Violist Watras to perform new compositions in ‘Prestidigitation’

Faculty violist Melia Watras will perform new, cutting-edge music by five composers, including three from the UW, in a concert titled Prestidigitation, at 7:30 p.m. Monday, Oct, 23, in Meany Hall.


Prestidigitation will feature music by the UW’s Richard Karpen, Juan Pampin and Diane Thome, as well as works by composers Heinrich Taube and Brent Michael Davids. The three UW composers themselves will appear in the concert, as well as Vancouver tenor William George.


Watras is a virtuoso on the viola — a sort of deeper-voiced bigger sibling to the violin, played in the same pose — and has played in many of the nation’s leading venues, including Carnegie Hall, Alice Tully Hall and the Kennedy Center. She has also performed extensively in the United States and abroad with the Corigliano Quartet, including an appearance on NPR’s All Things Considered.

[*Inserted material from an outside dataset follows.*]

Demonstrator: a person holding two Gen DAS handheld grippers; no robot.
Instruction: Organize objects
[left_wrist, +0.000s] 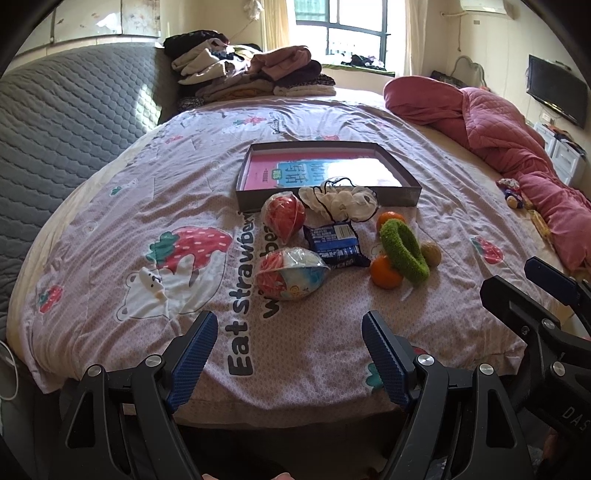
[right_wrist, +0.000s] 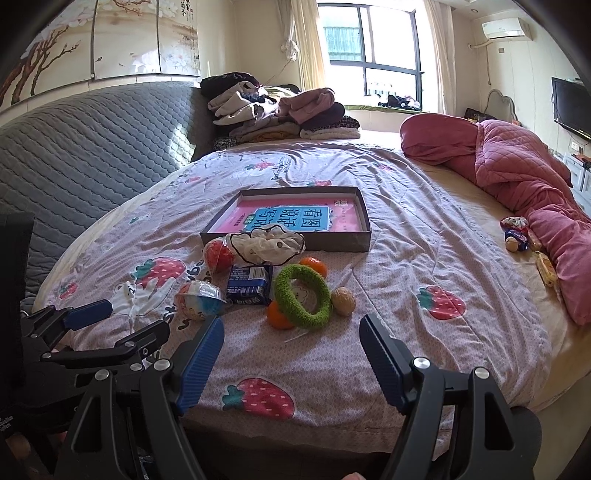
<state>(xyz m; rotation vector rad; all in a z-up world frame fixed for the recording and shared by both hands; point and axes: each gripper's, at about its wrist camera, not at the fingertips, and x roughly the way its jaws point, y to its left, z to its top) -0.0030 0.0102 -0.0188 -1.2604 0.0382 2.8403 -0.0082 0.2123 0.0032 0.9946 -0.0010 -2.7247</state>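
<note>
A shallow grey box (left_wrist: 402, 195) (right_wrist: 364, 240) with a pink and blue book inside lies on the bed. In front of it lie a white scrunchie (left_wrist: 340, 197) (right_wrist: 267, 242), two bagged toy balls (left_wrist: 283, 216) (left_wrist: 291, 273) (right_wrist: 218, 254) (right_wrist: 199, 299), a blue snack packet (left_wrist: 334, 242) (right_wrist: 249, 284), a green fuzzy ring (left_wrist: 404, 249) (right_wrist: 303, 295), two oranges (left_wrist: 384, 271) (left_wrist: 389, 218) (right_wrist: 279, 315) and a walnut (left_wrist: 431, 253) (right_wrist: 343, 301). My left gripper (left_wrist: 290, 332) is open and empty at the near bed edge. My right gripper (right_wrist: 291, 339) is open and empty beside it.
Folded clothes (left_wrist: 251, 72) (right_wrist: 280, 110) are piled at the far end of the bed. A pink quilt (left_wrist: 517, 144) (right_wrist: 524, 166) runs along the right side with small toys (left_wrist: 513, 194) (right_wrist: 515, 234) beside it. A grey padded headboard (left_wrist: 74, 118) is on the left.
</note>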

Her debut solo CD, Viola Solo, was critically acclaimed, and a CD of the pieces in Prestidigitation will be her next release.


After briefly studying piano in her early childhood, Watras switched to the viola and made her debut, with the Dayton Philharmonic Orchestra at 16. Her studies later took her to Indiana University, where she earned her bachelor’s and master’s degrees. From her time as a visiting lecturer at Indiana, Watras went on to study chamber music at the Juilliard School, and taught there as an assistant to the Juilliard String Quartet. She later served as a musical artist in residence at Dickinson College in Pennsylvania, and on the faculty of the New York Youth Symphony Chamber Music Program.


The compositions were commissioned by the UW Royalty Research Fund especially for this concert and its subsequent recording.


“Each piece is very different, and I love that about the program,” Watras said. “Each composer really came with their own voice and it’s an incredible range of sounds.” She said she did not dictate what the compositions should be like; the composers each followed their own muses as they wrote their works. Watras added, “To have a piece of music written for you is pretty thrilling.”


Watras said these new pieces “will be unusual for the listener in that they have a lot of electronic components.” Helping to create these audio effects will be a device created by Karpen, a pioneer in computer-assisted music, which he calls the accelerometer.


Karpen said the accelerometer was created around a pre-existing computer chip, which is built into a small device Watras will wear on her wrist. The device acts as an extension of the instrument, but enables Watras to change the speed and tone of the music, adding a second component of performance. Karpen said the accelerometer uses “some pretty advance algorithms to process (her motions and music) in real time.”


Watras described it simply, saying, “I have it on my arm, and the speed with which I move my arm and the direction I move my arm all cause the computer to react in different ways.”


Karpen is chair of the new Digital Arts and Experimental Media Department, called DXARTS for short. His composition for the evening is titled Aperture, and like the piece by UW colleague Juan Pampin is described as a piece “for viola and live electronics.”


Pampin came to the UW in 1999 and is an assistant professor of music composition. His piece, for viola and electronic sounds, is titled Nada, and is an homage to Spanish writer Juan Jose Saer, seeking to capture the essense of his literature in electronic and acoustic music.


Watras also will perform the pieces by Karpen and Pampin in a concert titled An Evening of Experimental Music the following evening, Oct. 24, also in at Meany Hall.


Diane Thome, the former chair of the School of Music’s composition department, retired in 2006 after 29 years with the school. Her composition is titled And Yet…


Tickets for Prestidigitation are $15 for general admission and $10 for students, available at the UW Arts Ticket Office, 206-543-4880, online at www.meany.org/calendar/,  or at the door. Tickets for the DXARTS show the following evening are $10 for general admission and $5 for students/seniors.